Reproduce the listing below as it stands. Leave out each image.

Information shown Block Start

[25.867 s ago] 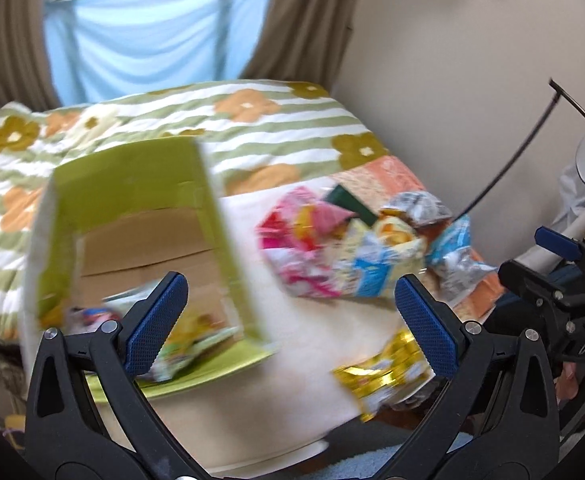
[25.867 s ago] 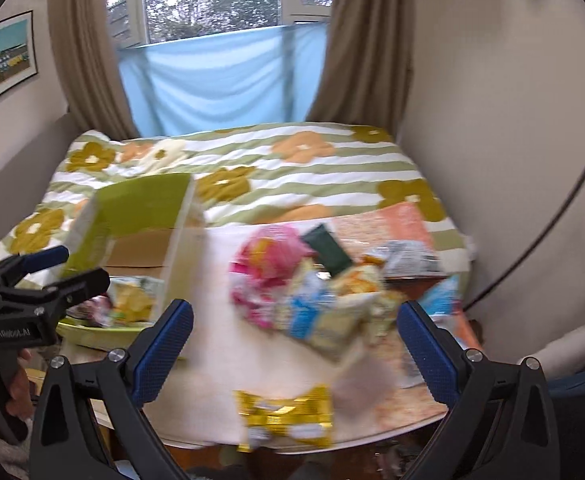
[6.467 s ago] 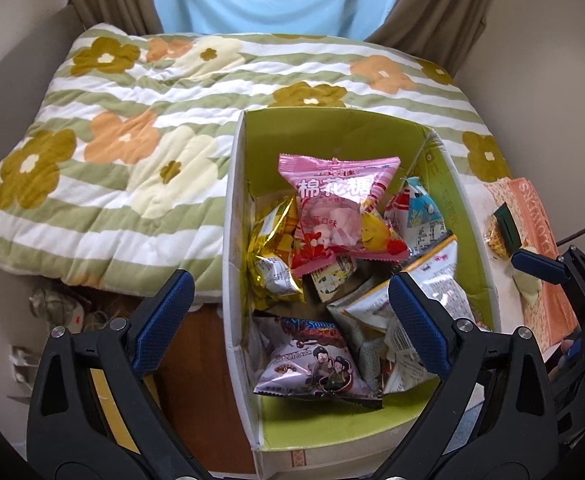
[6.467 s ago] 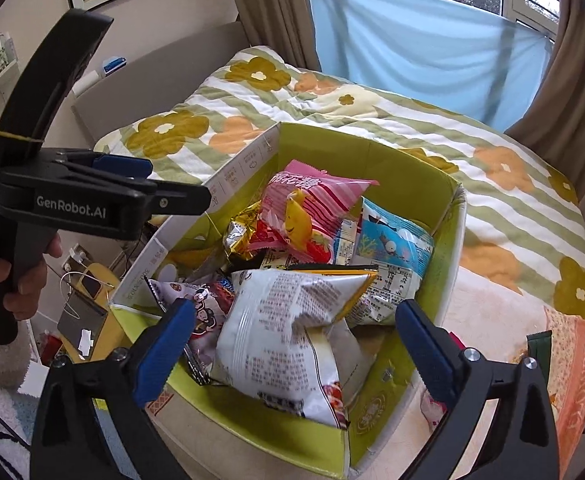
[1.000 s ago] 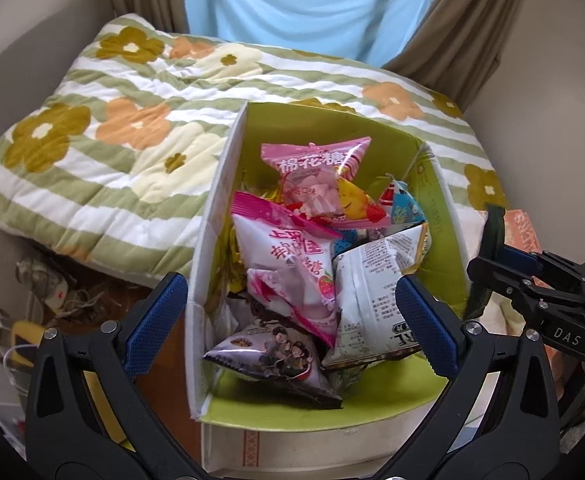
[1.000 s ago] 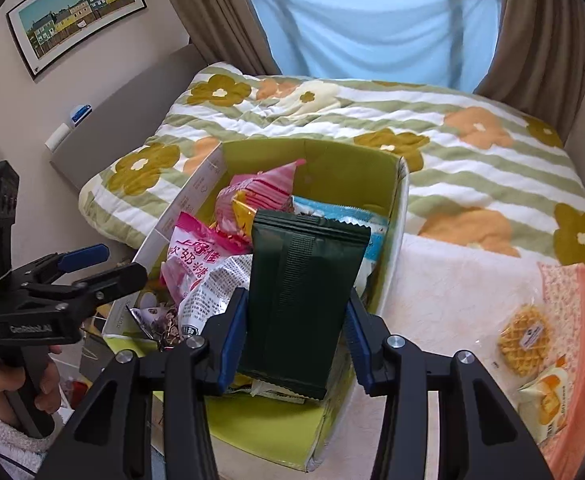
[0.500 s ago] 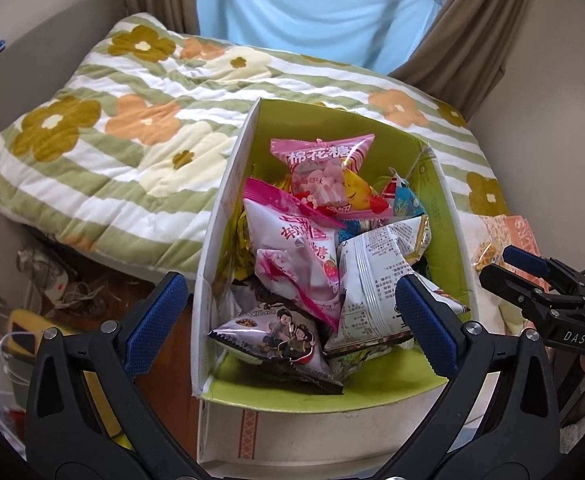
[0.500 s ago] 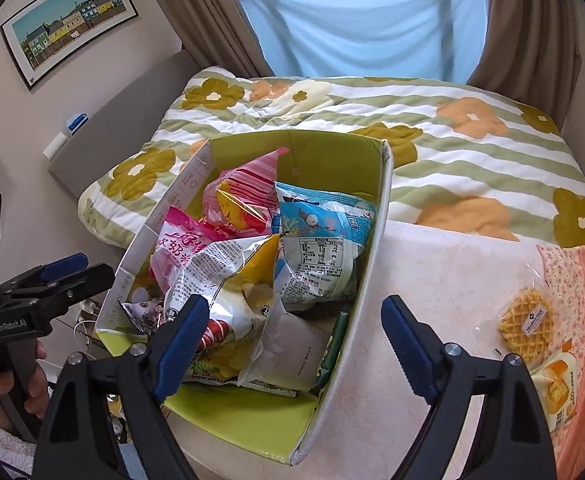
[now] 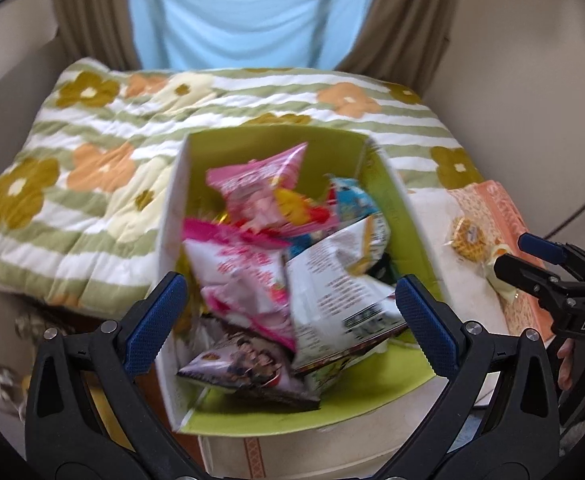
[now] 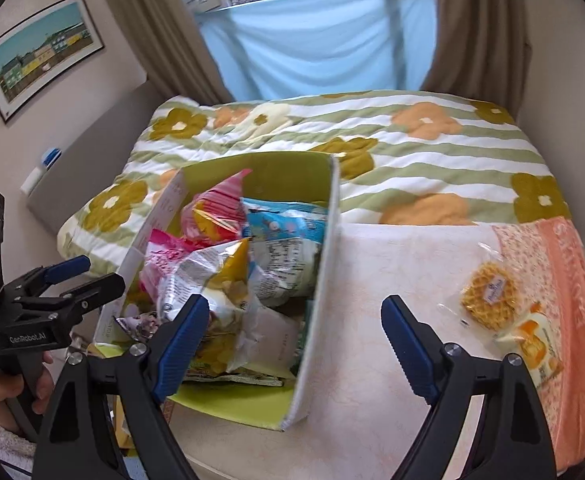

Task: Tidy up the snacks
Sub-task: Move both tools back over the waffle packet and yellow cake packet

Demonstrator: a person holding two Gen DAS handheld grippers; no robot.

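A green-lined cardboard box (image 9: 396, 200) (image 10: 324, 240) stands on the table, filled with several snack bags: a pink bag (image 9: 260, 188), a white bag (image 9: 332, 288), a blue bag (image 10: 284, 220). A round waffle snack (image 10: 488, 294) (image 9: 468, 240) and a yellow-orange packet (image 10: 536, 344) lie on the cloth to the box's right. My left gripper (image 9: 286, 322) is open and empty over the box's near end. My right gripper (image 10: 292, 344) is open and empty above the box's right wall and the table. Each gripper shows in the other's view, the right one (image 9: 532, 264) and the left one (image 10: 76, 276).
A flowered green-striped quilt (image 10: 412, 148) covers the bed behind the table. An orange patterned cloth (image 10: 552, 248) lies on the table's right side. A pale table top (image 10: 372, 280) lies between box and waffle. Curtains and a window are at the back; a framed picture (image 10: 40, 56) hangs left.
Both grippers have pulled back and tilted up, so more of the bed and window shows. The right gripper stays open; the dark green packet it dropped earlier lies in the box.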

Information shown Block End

Output:
[25.867 s ago] 
[25.867 s ago] 
[6.467 s ago] 
[6.467 s ago] 
[1.000 s ago] 
[1.000 s ago] 
[0.500 s ago] 
[0.500 s ago] 
[now] 
[now] 

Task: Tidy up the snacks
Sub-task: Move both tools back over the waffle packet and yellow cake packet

Demonstrator: a person holding two Gen DAS handheld grippers; no robot.

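A green-lined cardboard box (image 9: 396, 200) (image 10: 324, 240) stands on the table, filled with several snack bags: a pink bag (image 9: 260, 188), a white bag (image 9: 332, 288), a blue bag (image 10: 284, 220). A round waffle snack (image 10: 488, 294) (image 9: 468, 240) and a yellow-orange packet (image 10: 536, 344) lie on the cloth to the box's right. My left gripper (image 9: 286, 322) is open and empty over the box's near end. My right gripper (image 10: 292, 344) is open and empty above the box's right wall and the table. Each gripper shows in the other's view, the right one (image 9: 532, 264) and the left one (image 10: 76, 276).
A flowered green-striped quilt (image 10: 412, 148) covers the bed behind the table. An orange patterned cloth (image 10: 552, 248) lies on the table's right side. A pale table top (image 10: 372, 280) lies between box and waffle. Curtains and a window are at the back; a framed picture (image 10: 40, 56) hangs left.
Both grippers have pulled back and tilted up, so more of the bed and window shows. The right gripper stays open; the dark green packet it dropped earlier lies in the box.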

Nothing else belongs to this answer.